Task: Only the lines that hold "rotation" should be in the answer, each copied from the data below.

Saved entries:

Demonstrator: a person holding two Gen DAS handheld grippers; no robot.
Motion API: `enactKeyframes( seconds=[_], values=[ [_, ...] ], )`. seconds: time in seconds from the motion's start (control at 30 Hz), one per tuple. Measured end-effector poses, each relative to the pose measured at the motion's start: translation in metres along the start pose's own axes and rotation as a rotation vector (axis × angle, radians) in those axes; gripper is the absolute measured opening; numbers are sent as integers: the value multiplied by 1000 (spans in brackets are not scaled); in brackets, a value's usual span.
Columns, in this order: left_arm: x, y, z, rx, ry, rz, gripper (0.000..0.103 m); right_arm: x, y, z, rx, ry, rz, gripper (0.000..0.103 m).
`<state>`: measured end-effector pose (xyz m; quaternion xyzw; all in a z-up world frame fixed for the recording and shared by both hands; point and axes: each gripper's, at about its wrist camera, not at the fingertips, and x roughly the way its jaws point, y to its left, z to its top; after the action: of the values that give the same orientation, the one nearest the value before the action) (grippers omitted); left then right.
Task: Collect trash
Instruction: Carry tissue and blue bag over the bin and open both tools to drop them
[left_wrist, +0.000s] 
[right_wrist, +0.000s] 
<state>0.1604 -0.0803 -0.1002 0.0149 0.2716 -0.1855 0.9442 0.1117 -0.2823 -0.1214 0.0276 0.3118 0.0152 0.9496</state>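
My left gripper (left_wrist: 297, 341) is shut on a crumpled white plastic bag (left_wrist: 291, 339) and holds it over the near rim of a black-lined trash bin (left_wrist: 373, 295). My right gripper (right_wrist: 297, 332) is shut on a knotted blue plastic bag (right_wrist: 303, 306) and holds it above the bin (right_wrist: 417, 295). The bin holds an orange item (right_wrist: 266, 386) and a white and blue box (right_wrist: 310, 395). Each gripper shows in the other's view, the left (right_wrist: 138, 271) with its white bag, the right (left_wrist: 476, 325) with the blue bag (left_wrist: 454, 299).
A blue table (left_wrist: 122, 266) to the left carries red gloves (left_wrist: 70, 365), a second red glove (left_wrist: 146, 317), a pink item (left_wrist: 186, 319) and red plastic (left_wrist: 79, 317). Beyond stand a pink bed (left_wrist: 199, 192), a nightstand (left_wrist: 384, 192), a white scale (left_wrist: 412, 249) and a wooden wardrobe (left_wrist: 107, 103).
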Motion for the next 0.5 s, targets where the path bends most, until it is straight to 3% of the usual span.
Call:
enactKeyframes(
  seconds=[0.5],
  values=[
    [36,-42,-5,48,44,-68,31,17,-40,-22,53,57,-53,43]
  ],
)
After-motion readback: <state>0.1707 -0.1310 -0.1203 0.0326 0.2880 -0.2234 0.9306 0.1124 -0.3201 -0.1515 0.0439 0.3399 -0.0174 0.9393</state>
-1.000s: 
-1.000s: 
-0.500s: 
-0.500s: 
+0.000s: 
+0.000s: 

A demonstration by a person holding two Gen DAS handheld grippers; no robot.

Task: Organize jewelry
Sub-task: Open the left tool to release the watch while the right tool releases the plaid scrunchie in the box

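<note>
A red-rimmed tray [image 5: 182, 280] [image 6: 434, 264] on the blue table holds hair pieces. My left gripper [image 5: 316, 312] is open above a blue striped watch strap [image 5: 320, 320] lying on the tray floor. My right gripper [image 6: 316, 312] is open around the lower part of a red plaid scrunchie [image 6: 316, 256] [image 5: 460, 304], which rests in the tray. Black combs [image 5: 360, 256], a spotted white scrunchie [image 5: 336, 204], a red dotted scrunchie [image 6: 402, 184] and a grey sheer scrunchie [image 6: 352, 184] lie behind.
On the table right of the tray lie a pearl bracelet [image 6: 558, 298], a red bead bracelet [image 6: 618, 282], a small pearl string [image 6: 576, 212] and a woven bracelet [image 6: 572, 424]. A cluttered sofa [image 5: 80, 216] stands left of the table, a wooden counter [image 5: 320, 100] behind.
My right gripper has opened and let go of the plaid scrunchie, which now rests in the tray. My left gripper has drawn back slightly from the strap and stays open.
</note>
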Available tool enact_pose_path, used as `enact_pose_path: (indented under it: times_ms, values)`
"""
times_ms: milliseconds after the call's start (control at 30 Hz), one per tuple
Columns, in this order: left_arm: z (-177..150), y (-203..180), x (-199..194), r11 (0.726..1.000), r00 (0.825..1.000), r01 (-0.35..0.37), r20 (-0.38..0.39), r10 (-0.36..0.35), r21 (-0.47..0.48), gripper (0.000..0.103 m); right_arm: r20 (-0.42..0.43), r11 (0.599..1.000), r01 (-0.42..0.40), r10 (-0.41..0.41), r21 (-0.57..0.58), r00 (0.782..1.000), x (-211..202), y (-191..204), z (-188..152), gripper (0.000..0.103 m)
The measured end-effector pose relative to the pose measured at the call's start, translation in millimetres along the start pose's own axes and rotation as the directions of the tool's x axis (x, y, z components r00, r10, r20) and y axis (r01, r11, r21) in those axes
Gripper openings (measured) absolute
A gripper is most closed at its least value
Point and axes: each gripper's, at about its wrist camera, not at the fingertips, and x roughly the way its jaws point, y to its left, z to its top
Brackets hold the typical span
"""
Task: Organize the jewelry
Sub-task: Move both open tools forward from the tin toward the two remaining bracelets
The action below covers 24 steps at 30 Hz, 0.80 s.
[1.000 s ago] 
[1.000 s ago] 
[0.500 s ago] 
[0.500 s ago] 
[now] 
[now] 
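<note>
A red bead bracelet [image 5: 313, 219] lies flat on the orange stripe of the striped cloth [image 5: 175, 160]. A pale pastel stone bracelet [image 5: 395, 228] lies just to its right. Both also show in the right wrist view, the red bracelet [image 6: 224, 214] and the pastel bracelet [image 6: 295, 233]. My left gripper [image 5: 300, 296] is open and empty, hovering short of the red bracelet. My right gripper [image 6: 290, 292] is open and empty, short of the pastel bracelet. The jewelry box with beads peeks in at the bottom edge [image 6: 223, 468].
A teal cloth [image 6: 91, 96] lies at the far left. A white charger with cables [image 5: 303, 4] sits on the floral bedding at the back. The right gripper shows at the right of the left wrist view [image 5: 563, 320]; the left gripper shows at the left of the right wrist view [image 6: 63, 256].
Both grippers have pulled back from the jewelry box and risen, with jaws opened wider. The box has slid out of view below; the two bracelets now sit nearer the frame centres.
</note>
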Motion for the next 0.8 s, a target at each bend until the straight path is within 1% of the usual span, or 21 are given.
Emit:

Result:
Motion API: `enactKeyframes( seconds=[_], values=[ [_, ...] ], )`. seconds: time in seconds from the motion's start (control at 30 Hz), one per tuple. Measured end-effector poses, each relative to the pose measured at the motion's start: translation in metres along the start pose's own axes and rotation as a rotation vector (axis × angle, radians) in those axes; gripper is the absolute measured opening; numbers are sent as integers: the value multiplied by 1000 (spans in brackets are not scaled); in brackets, a value's usual span.
The measured end-effector pose relative to the pose measured at the call's start, translation in millimetres along the start pose's own axes and rotation as the directions of the tool's x axis (x, y, z components r00, r10, r20) and y axis (r01, r11, r21) in those axes

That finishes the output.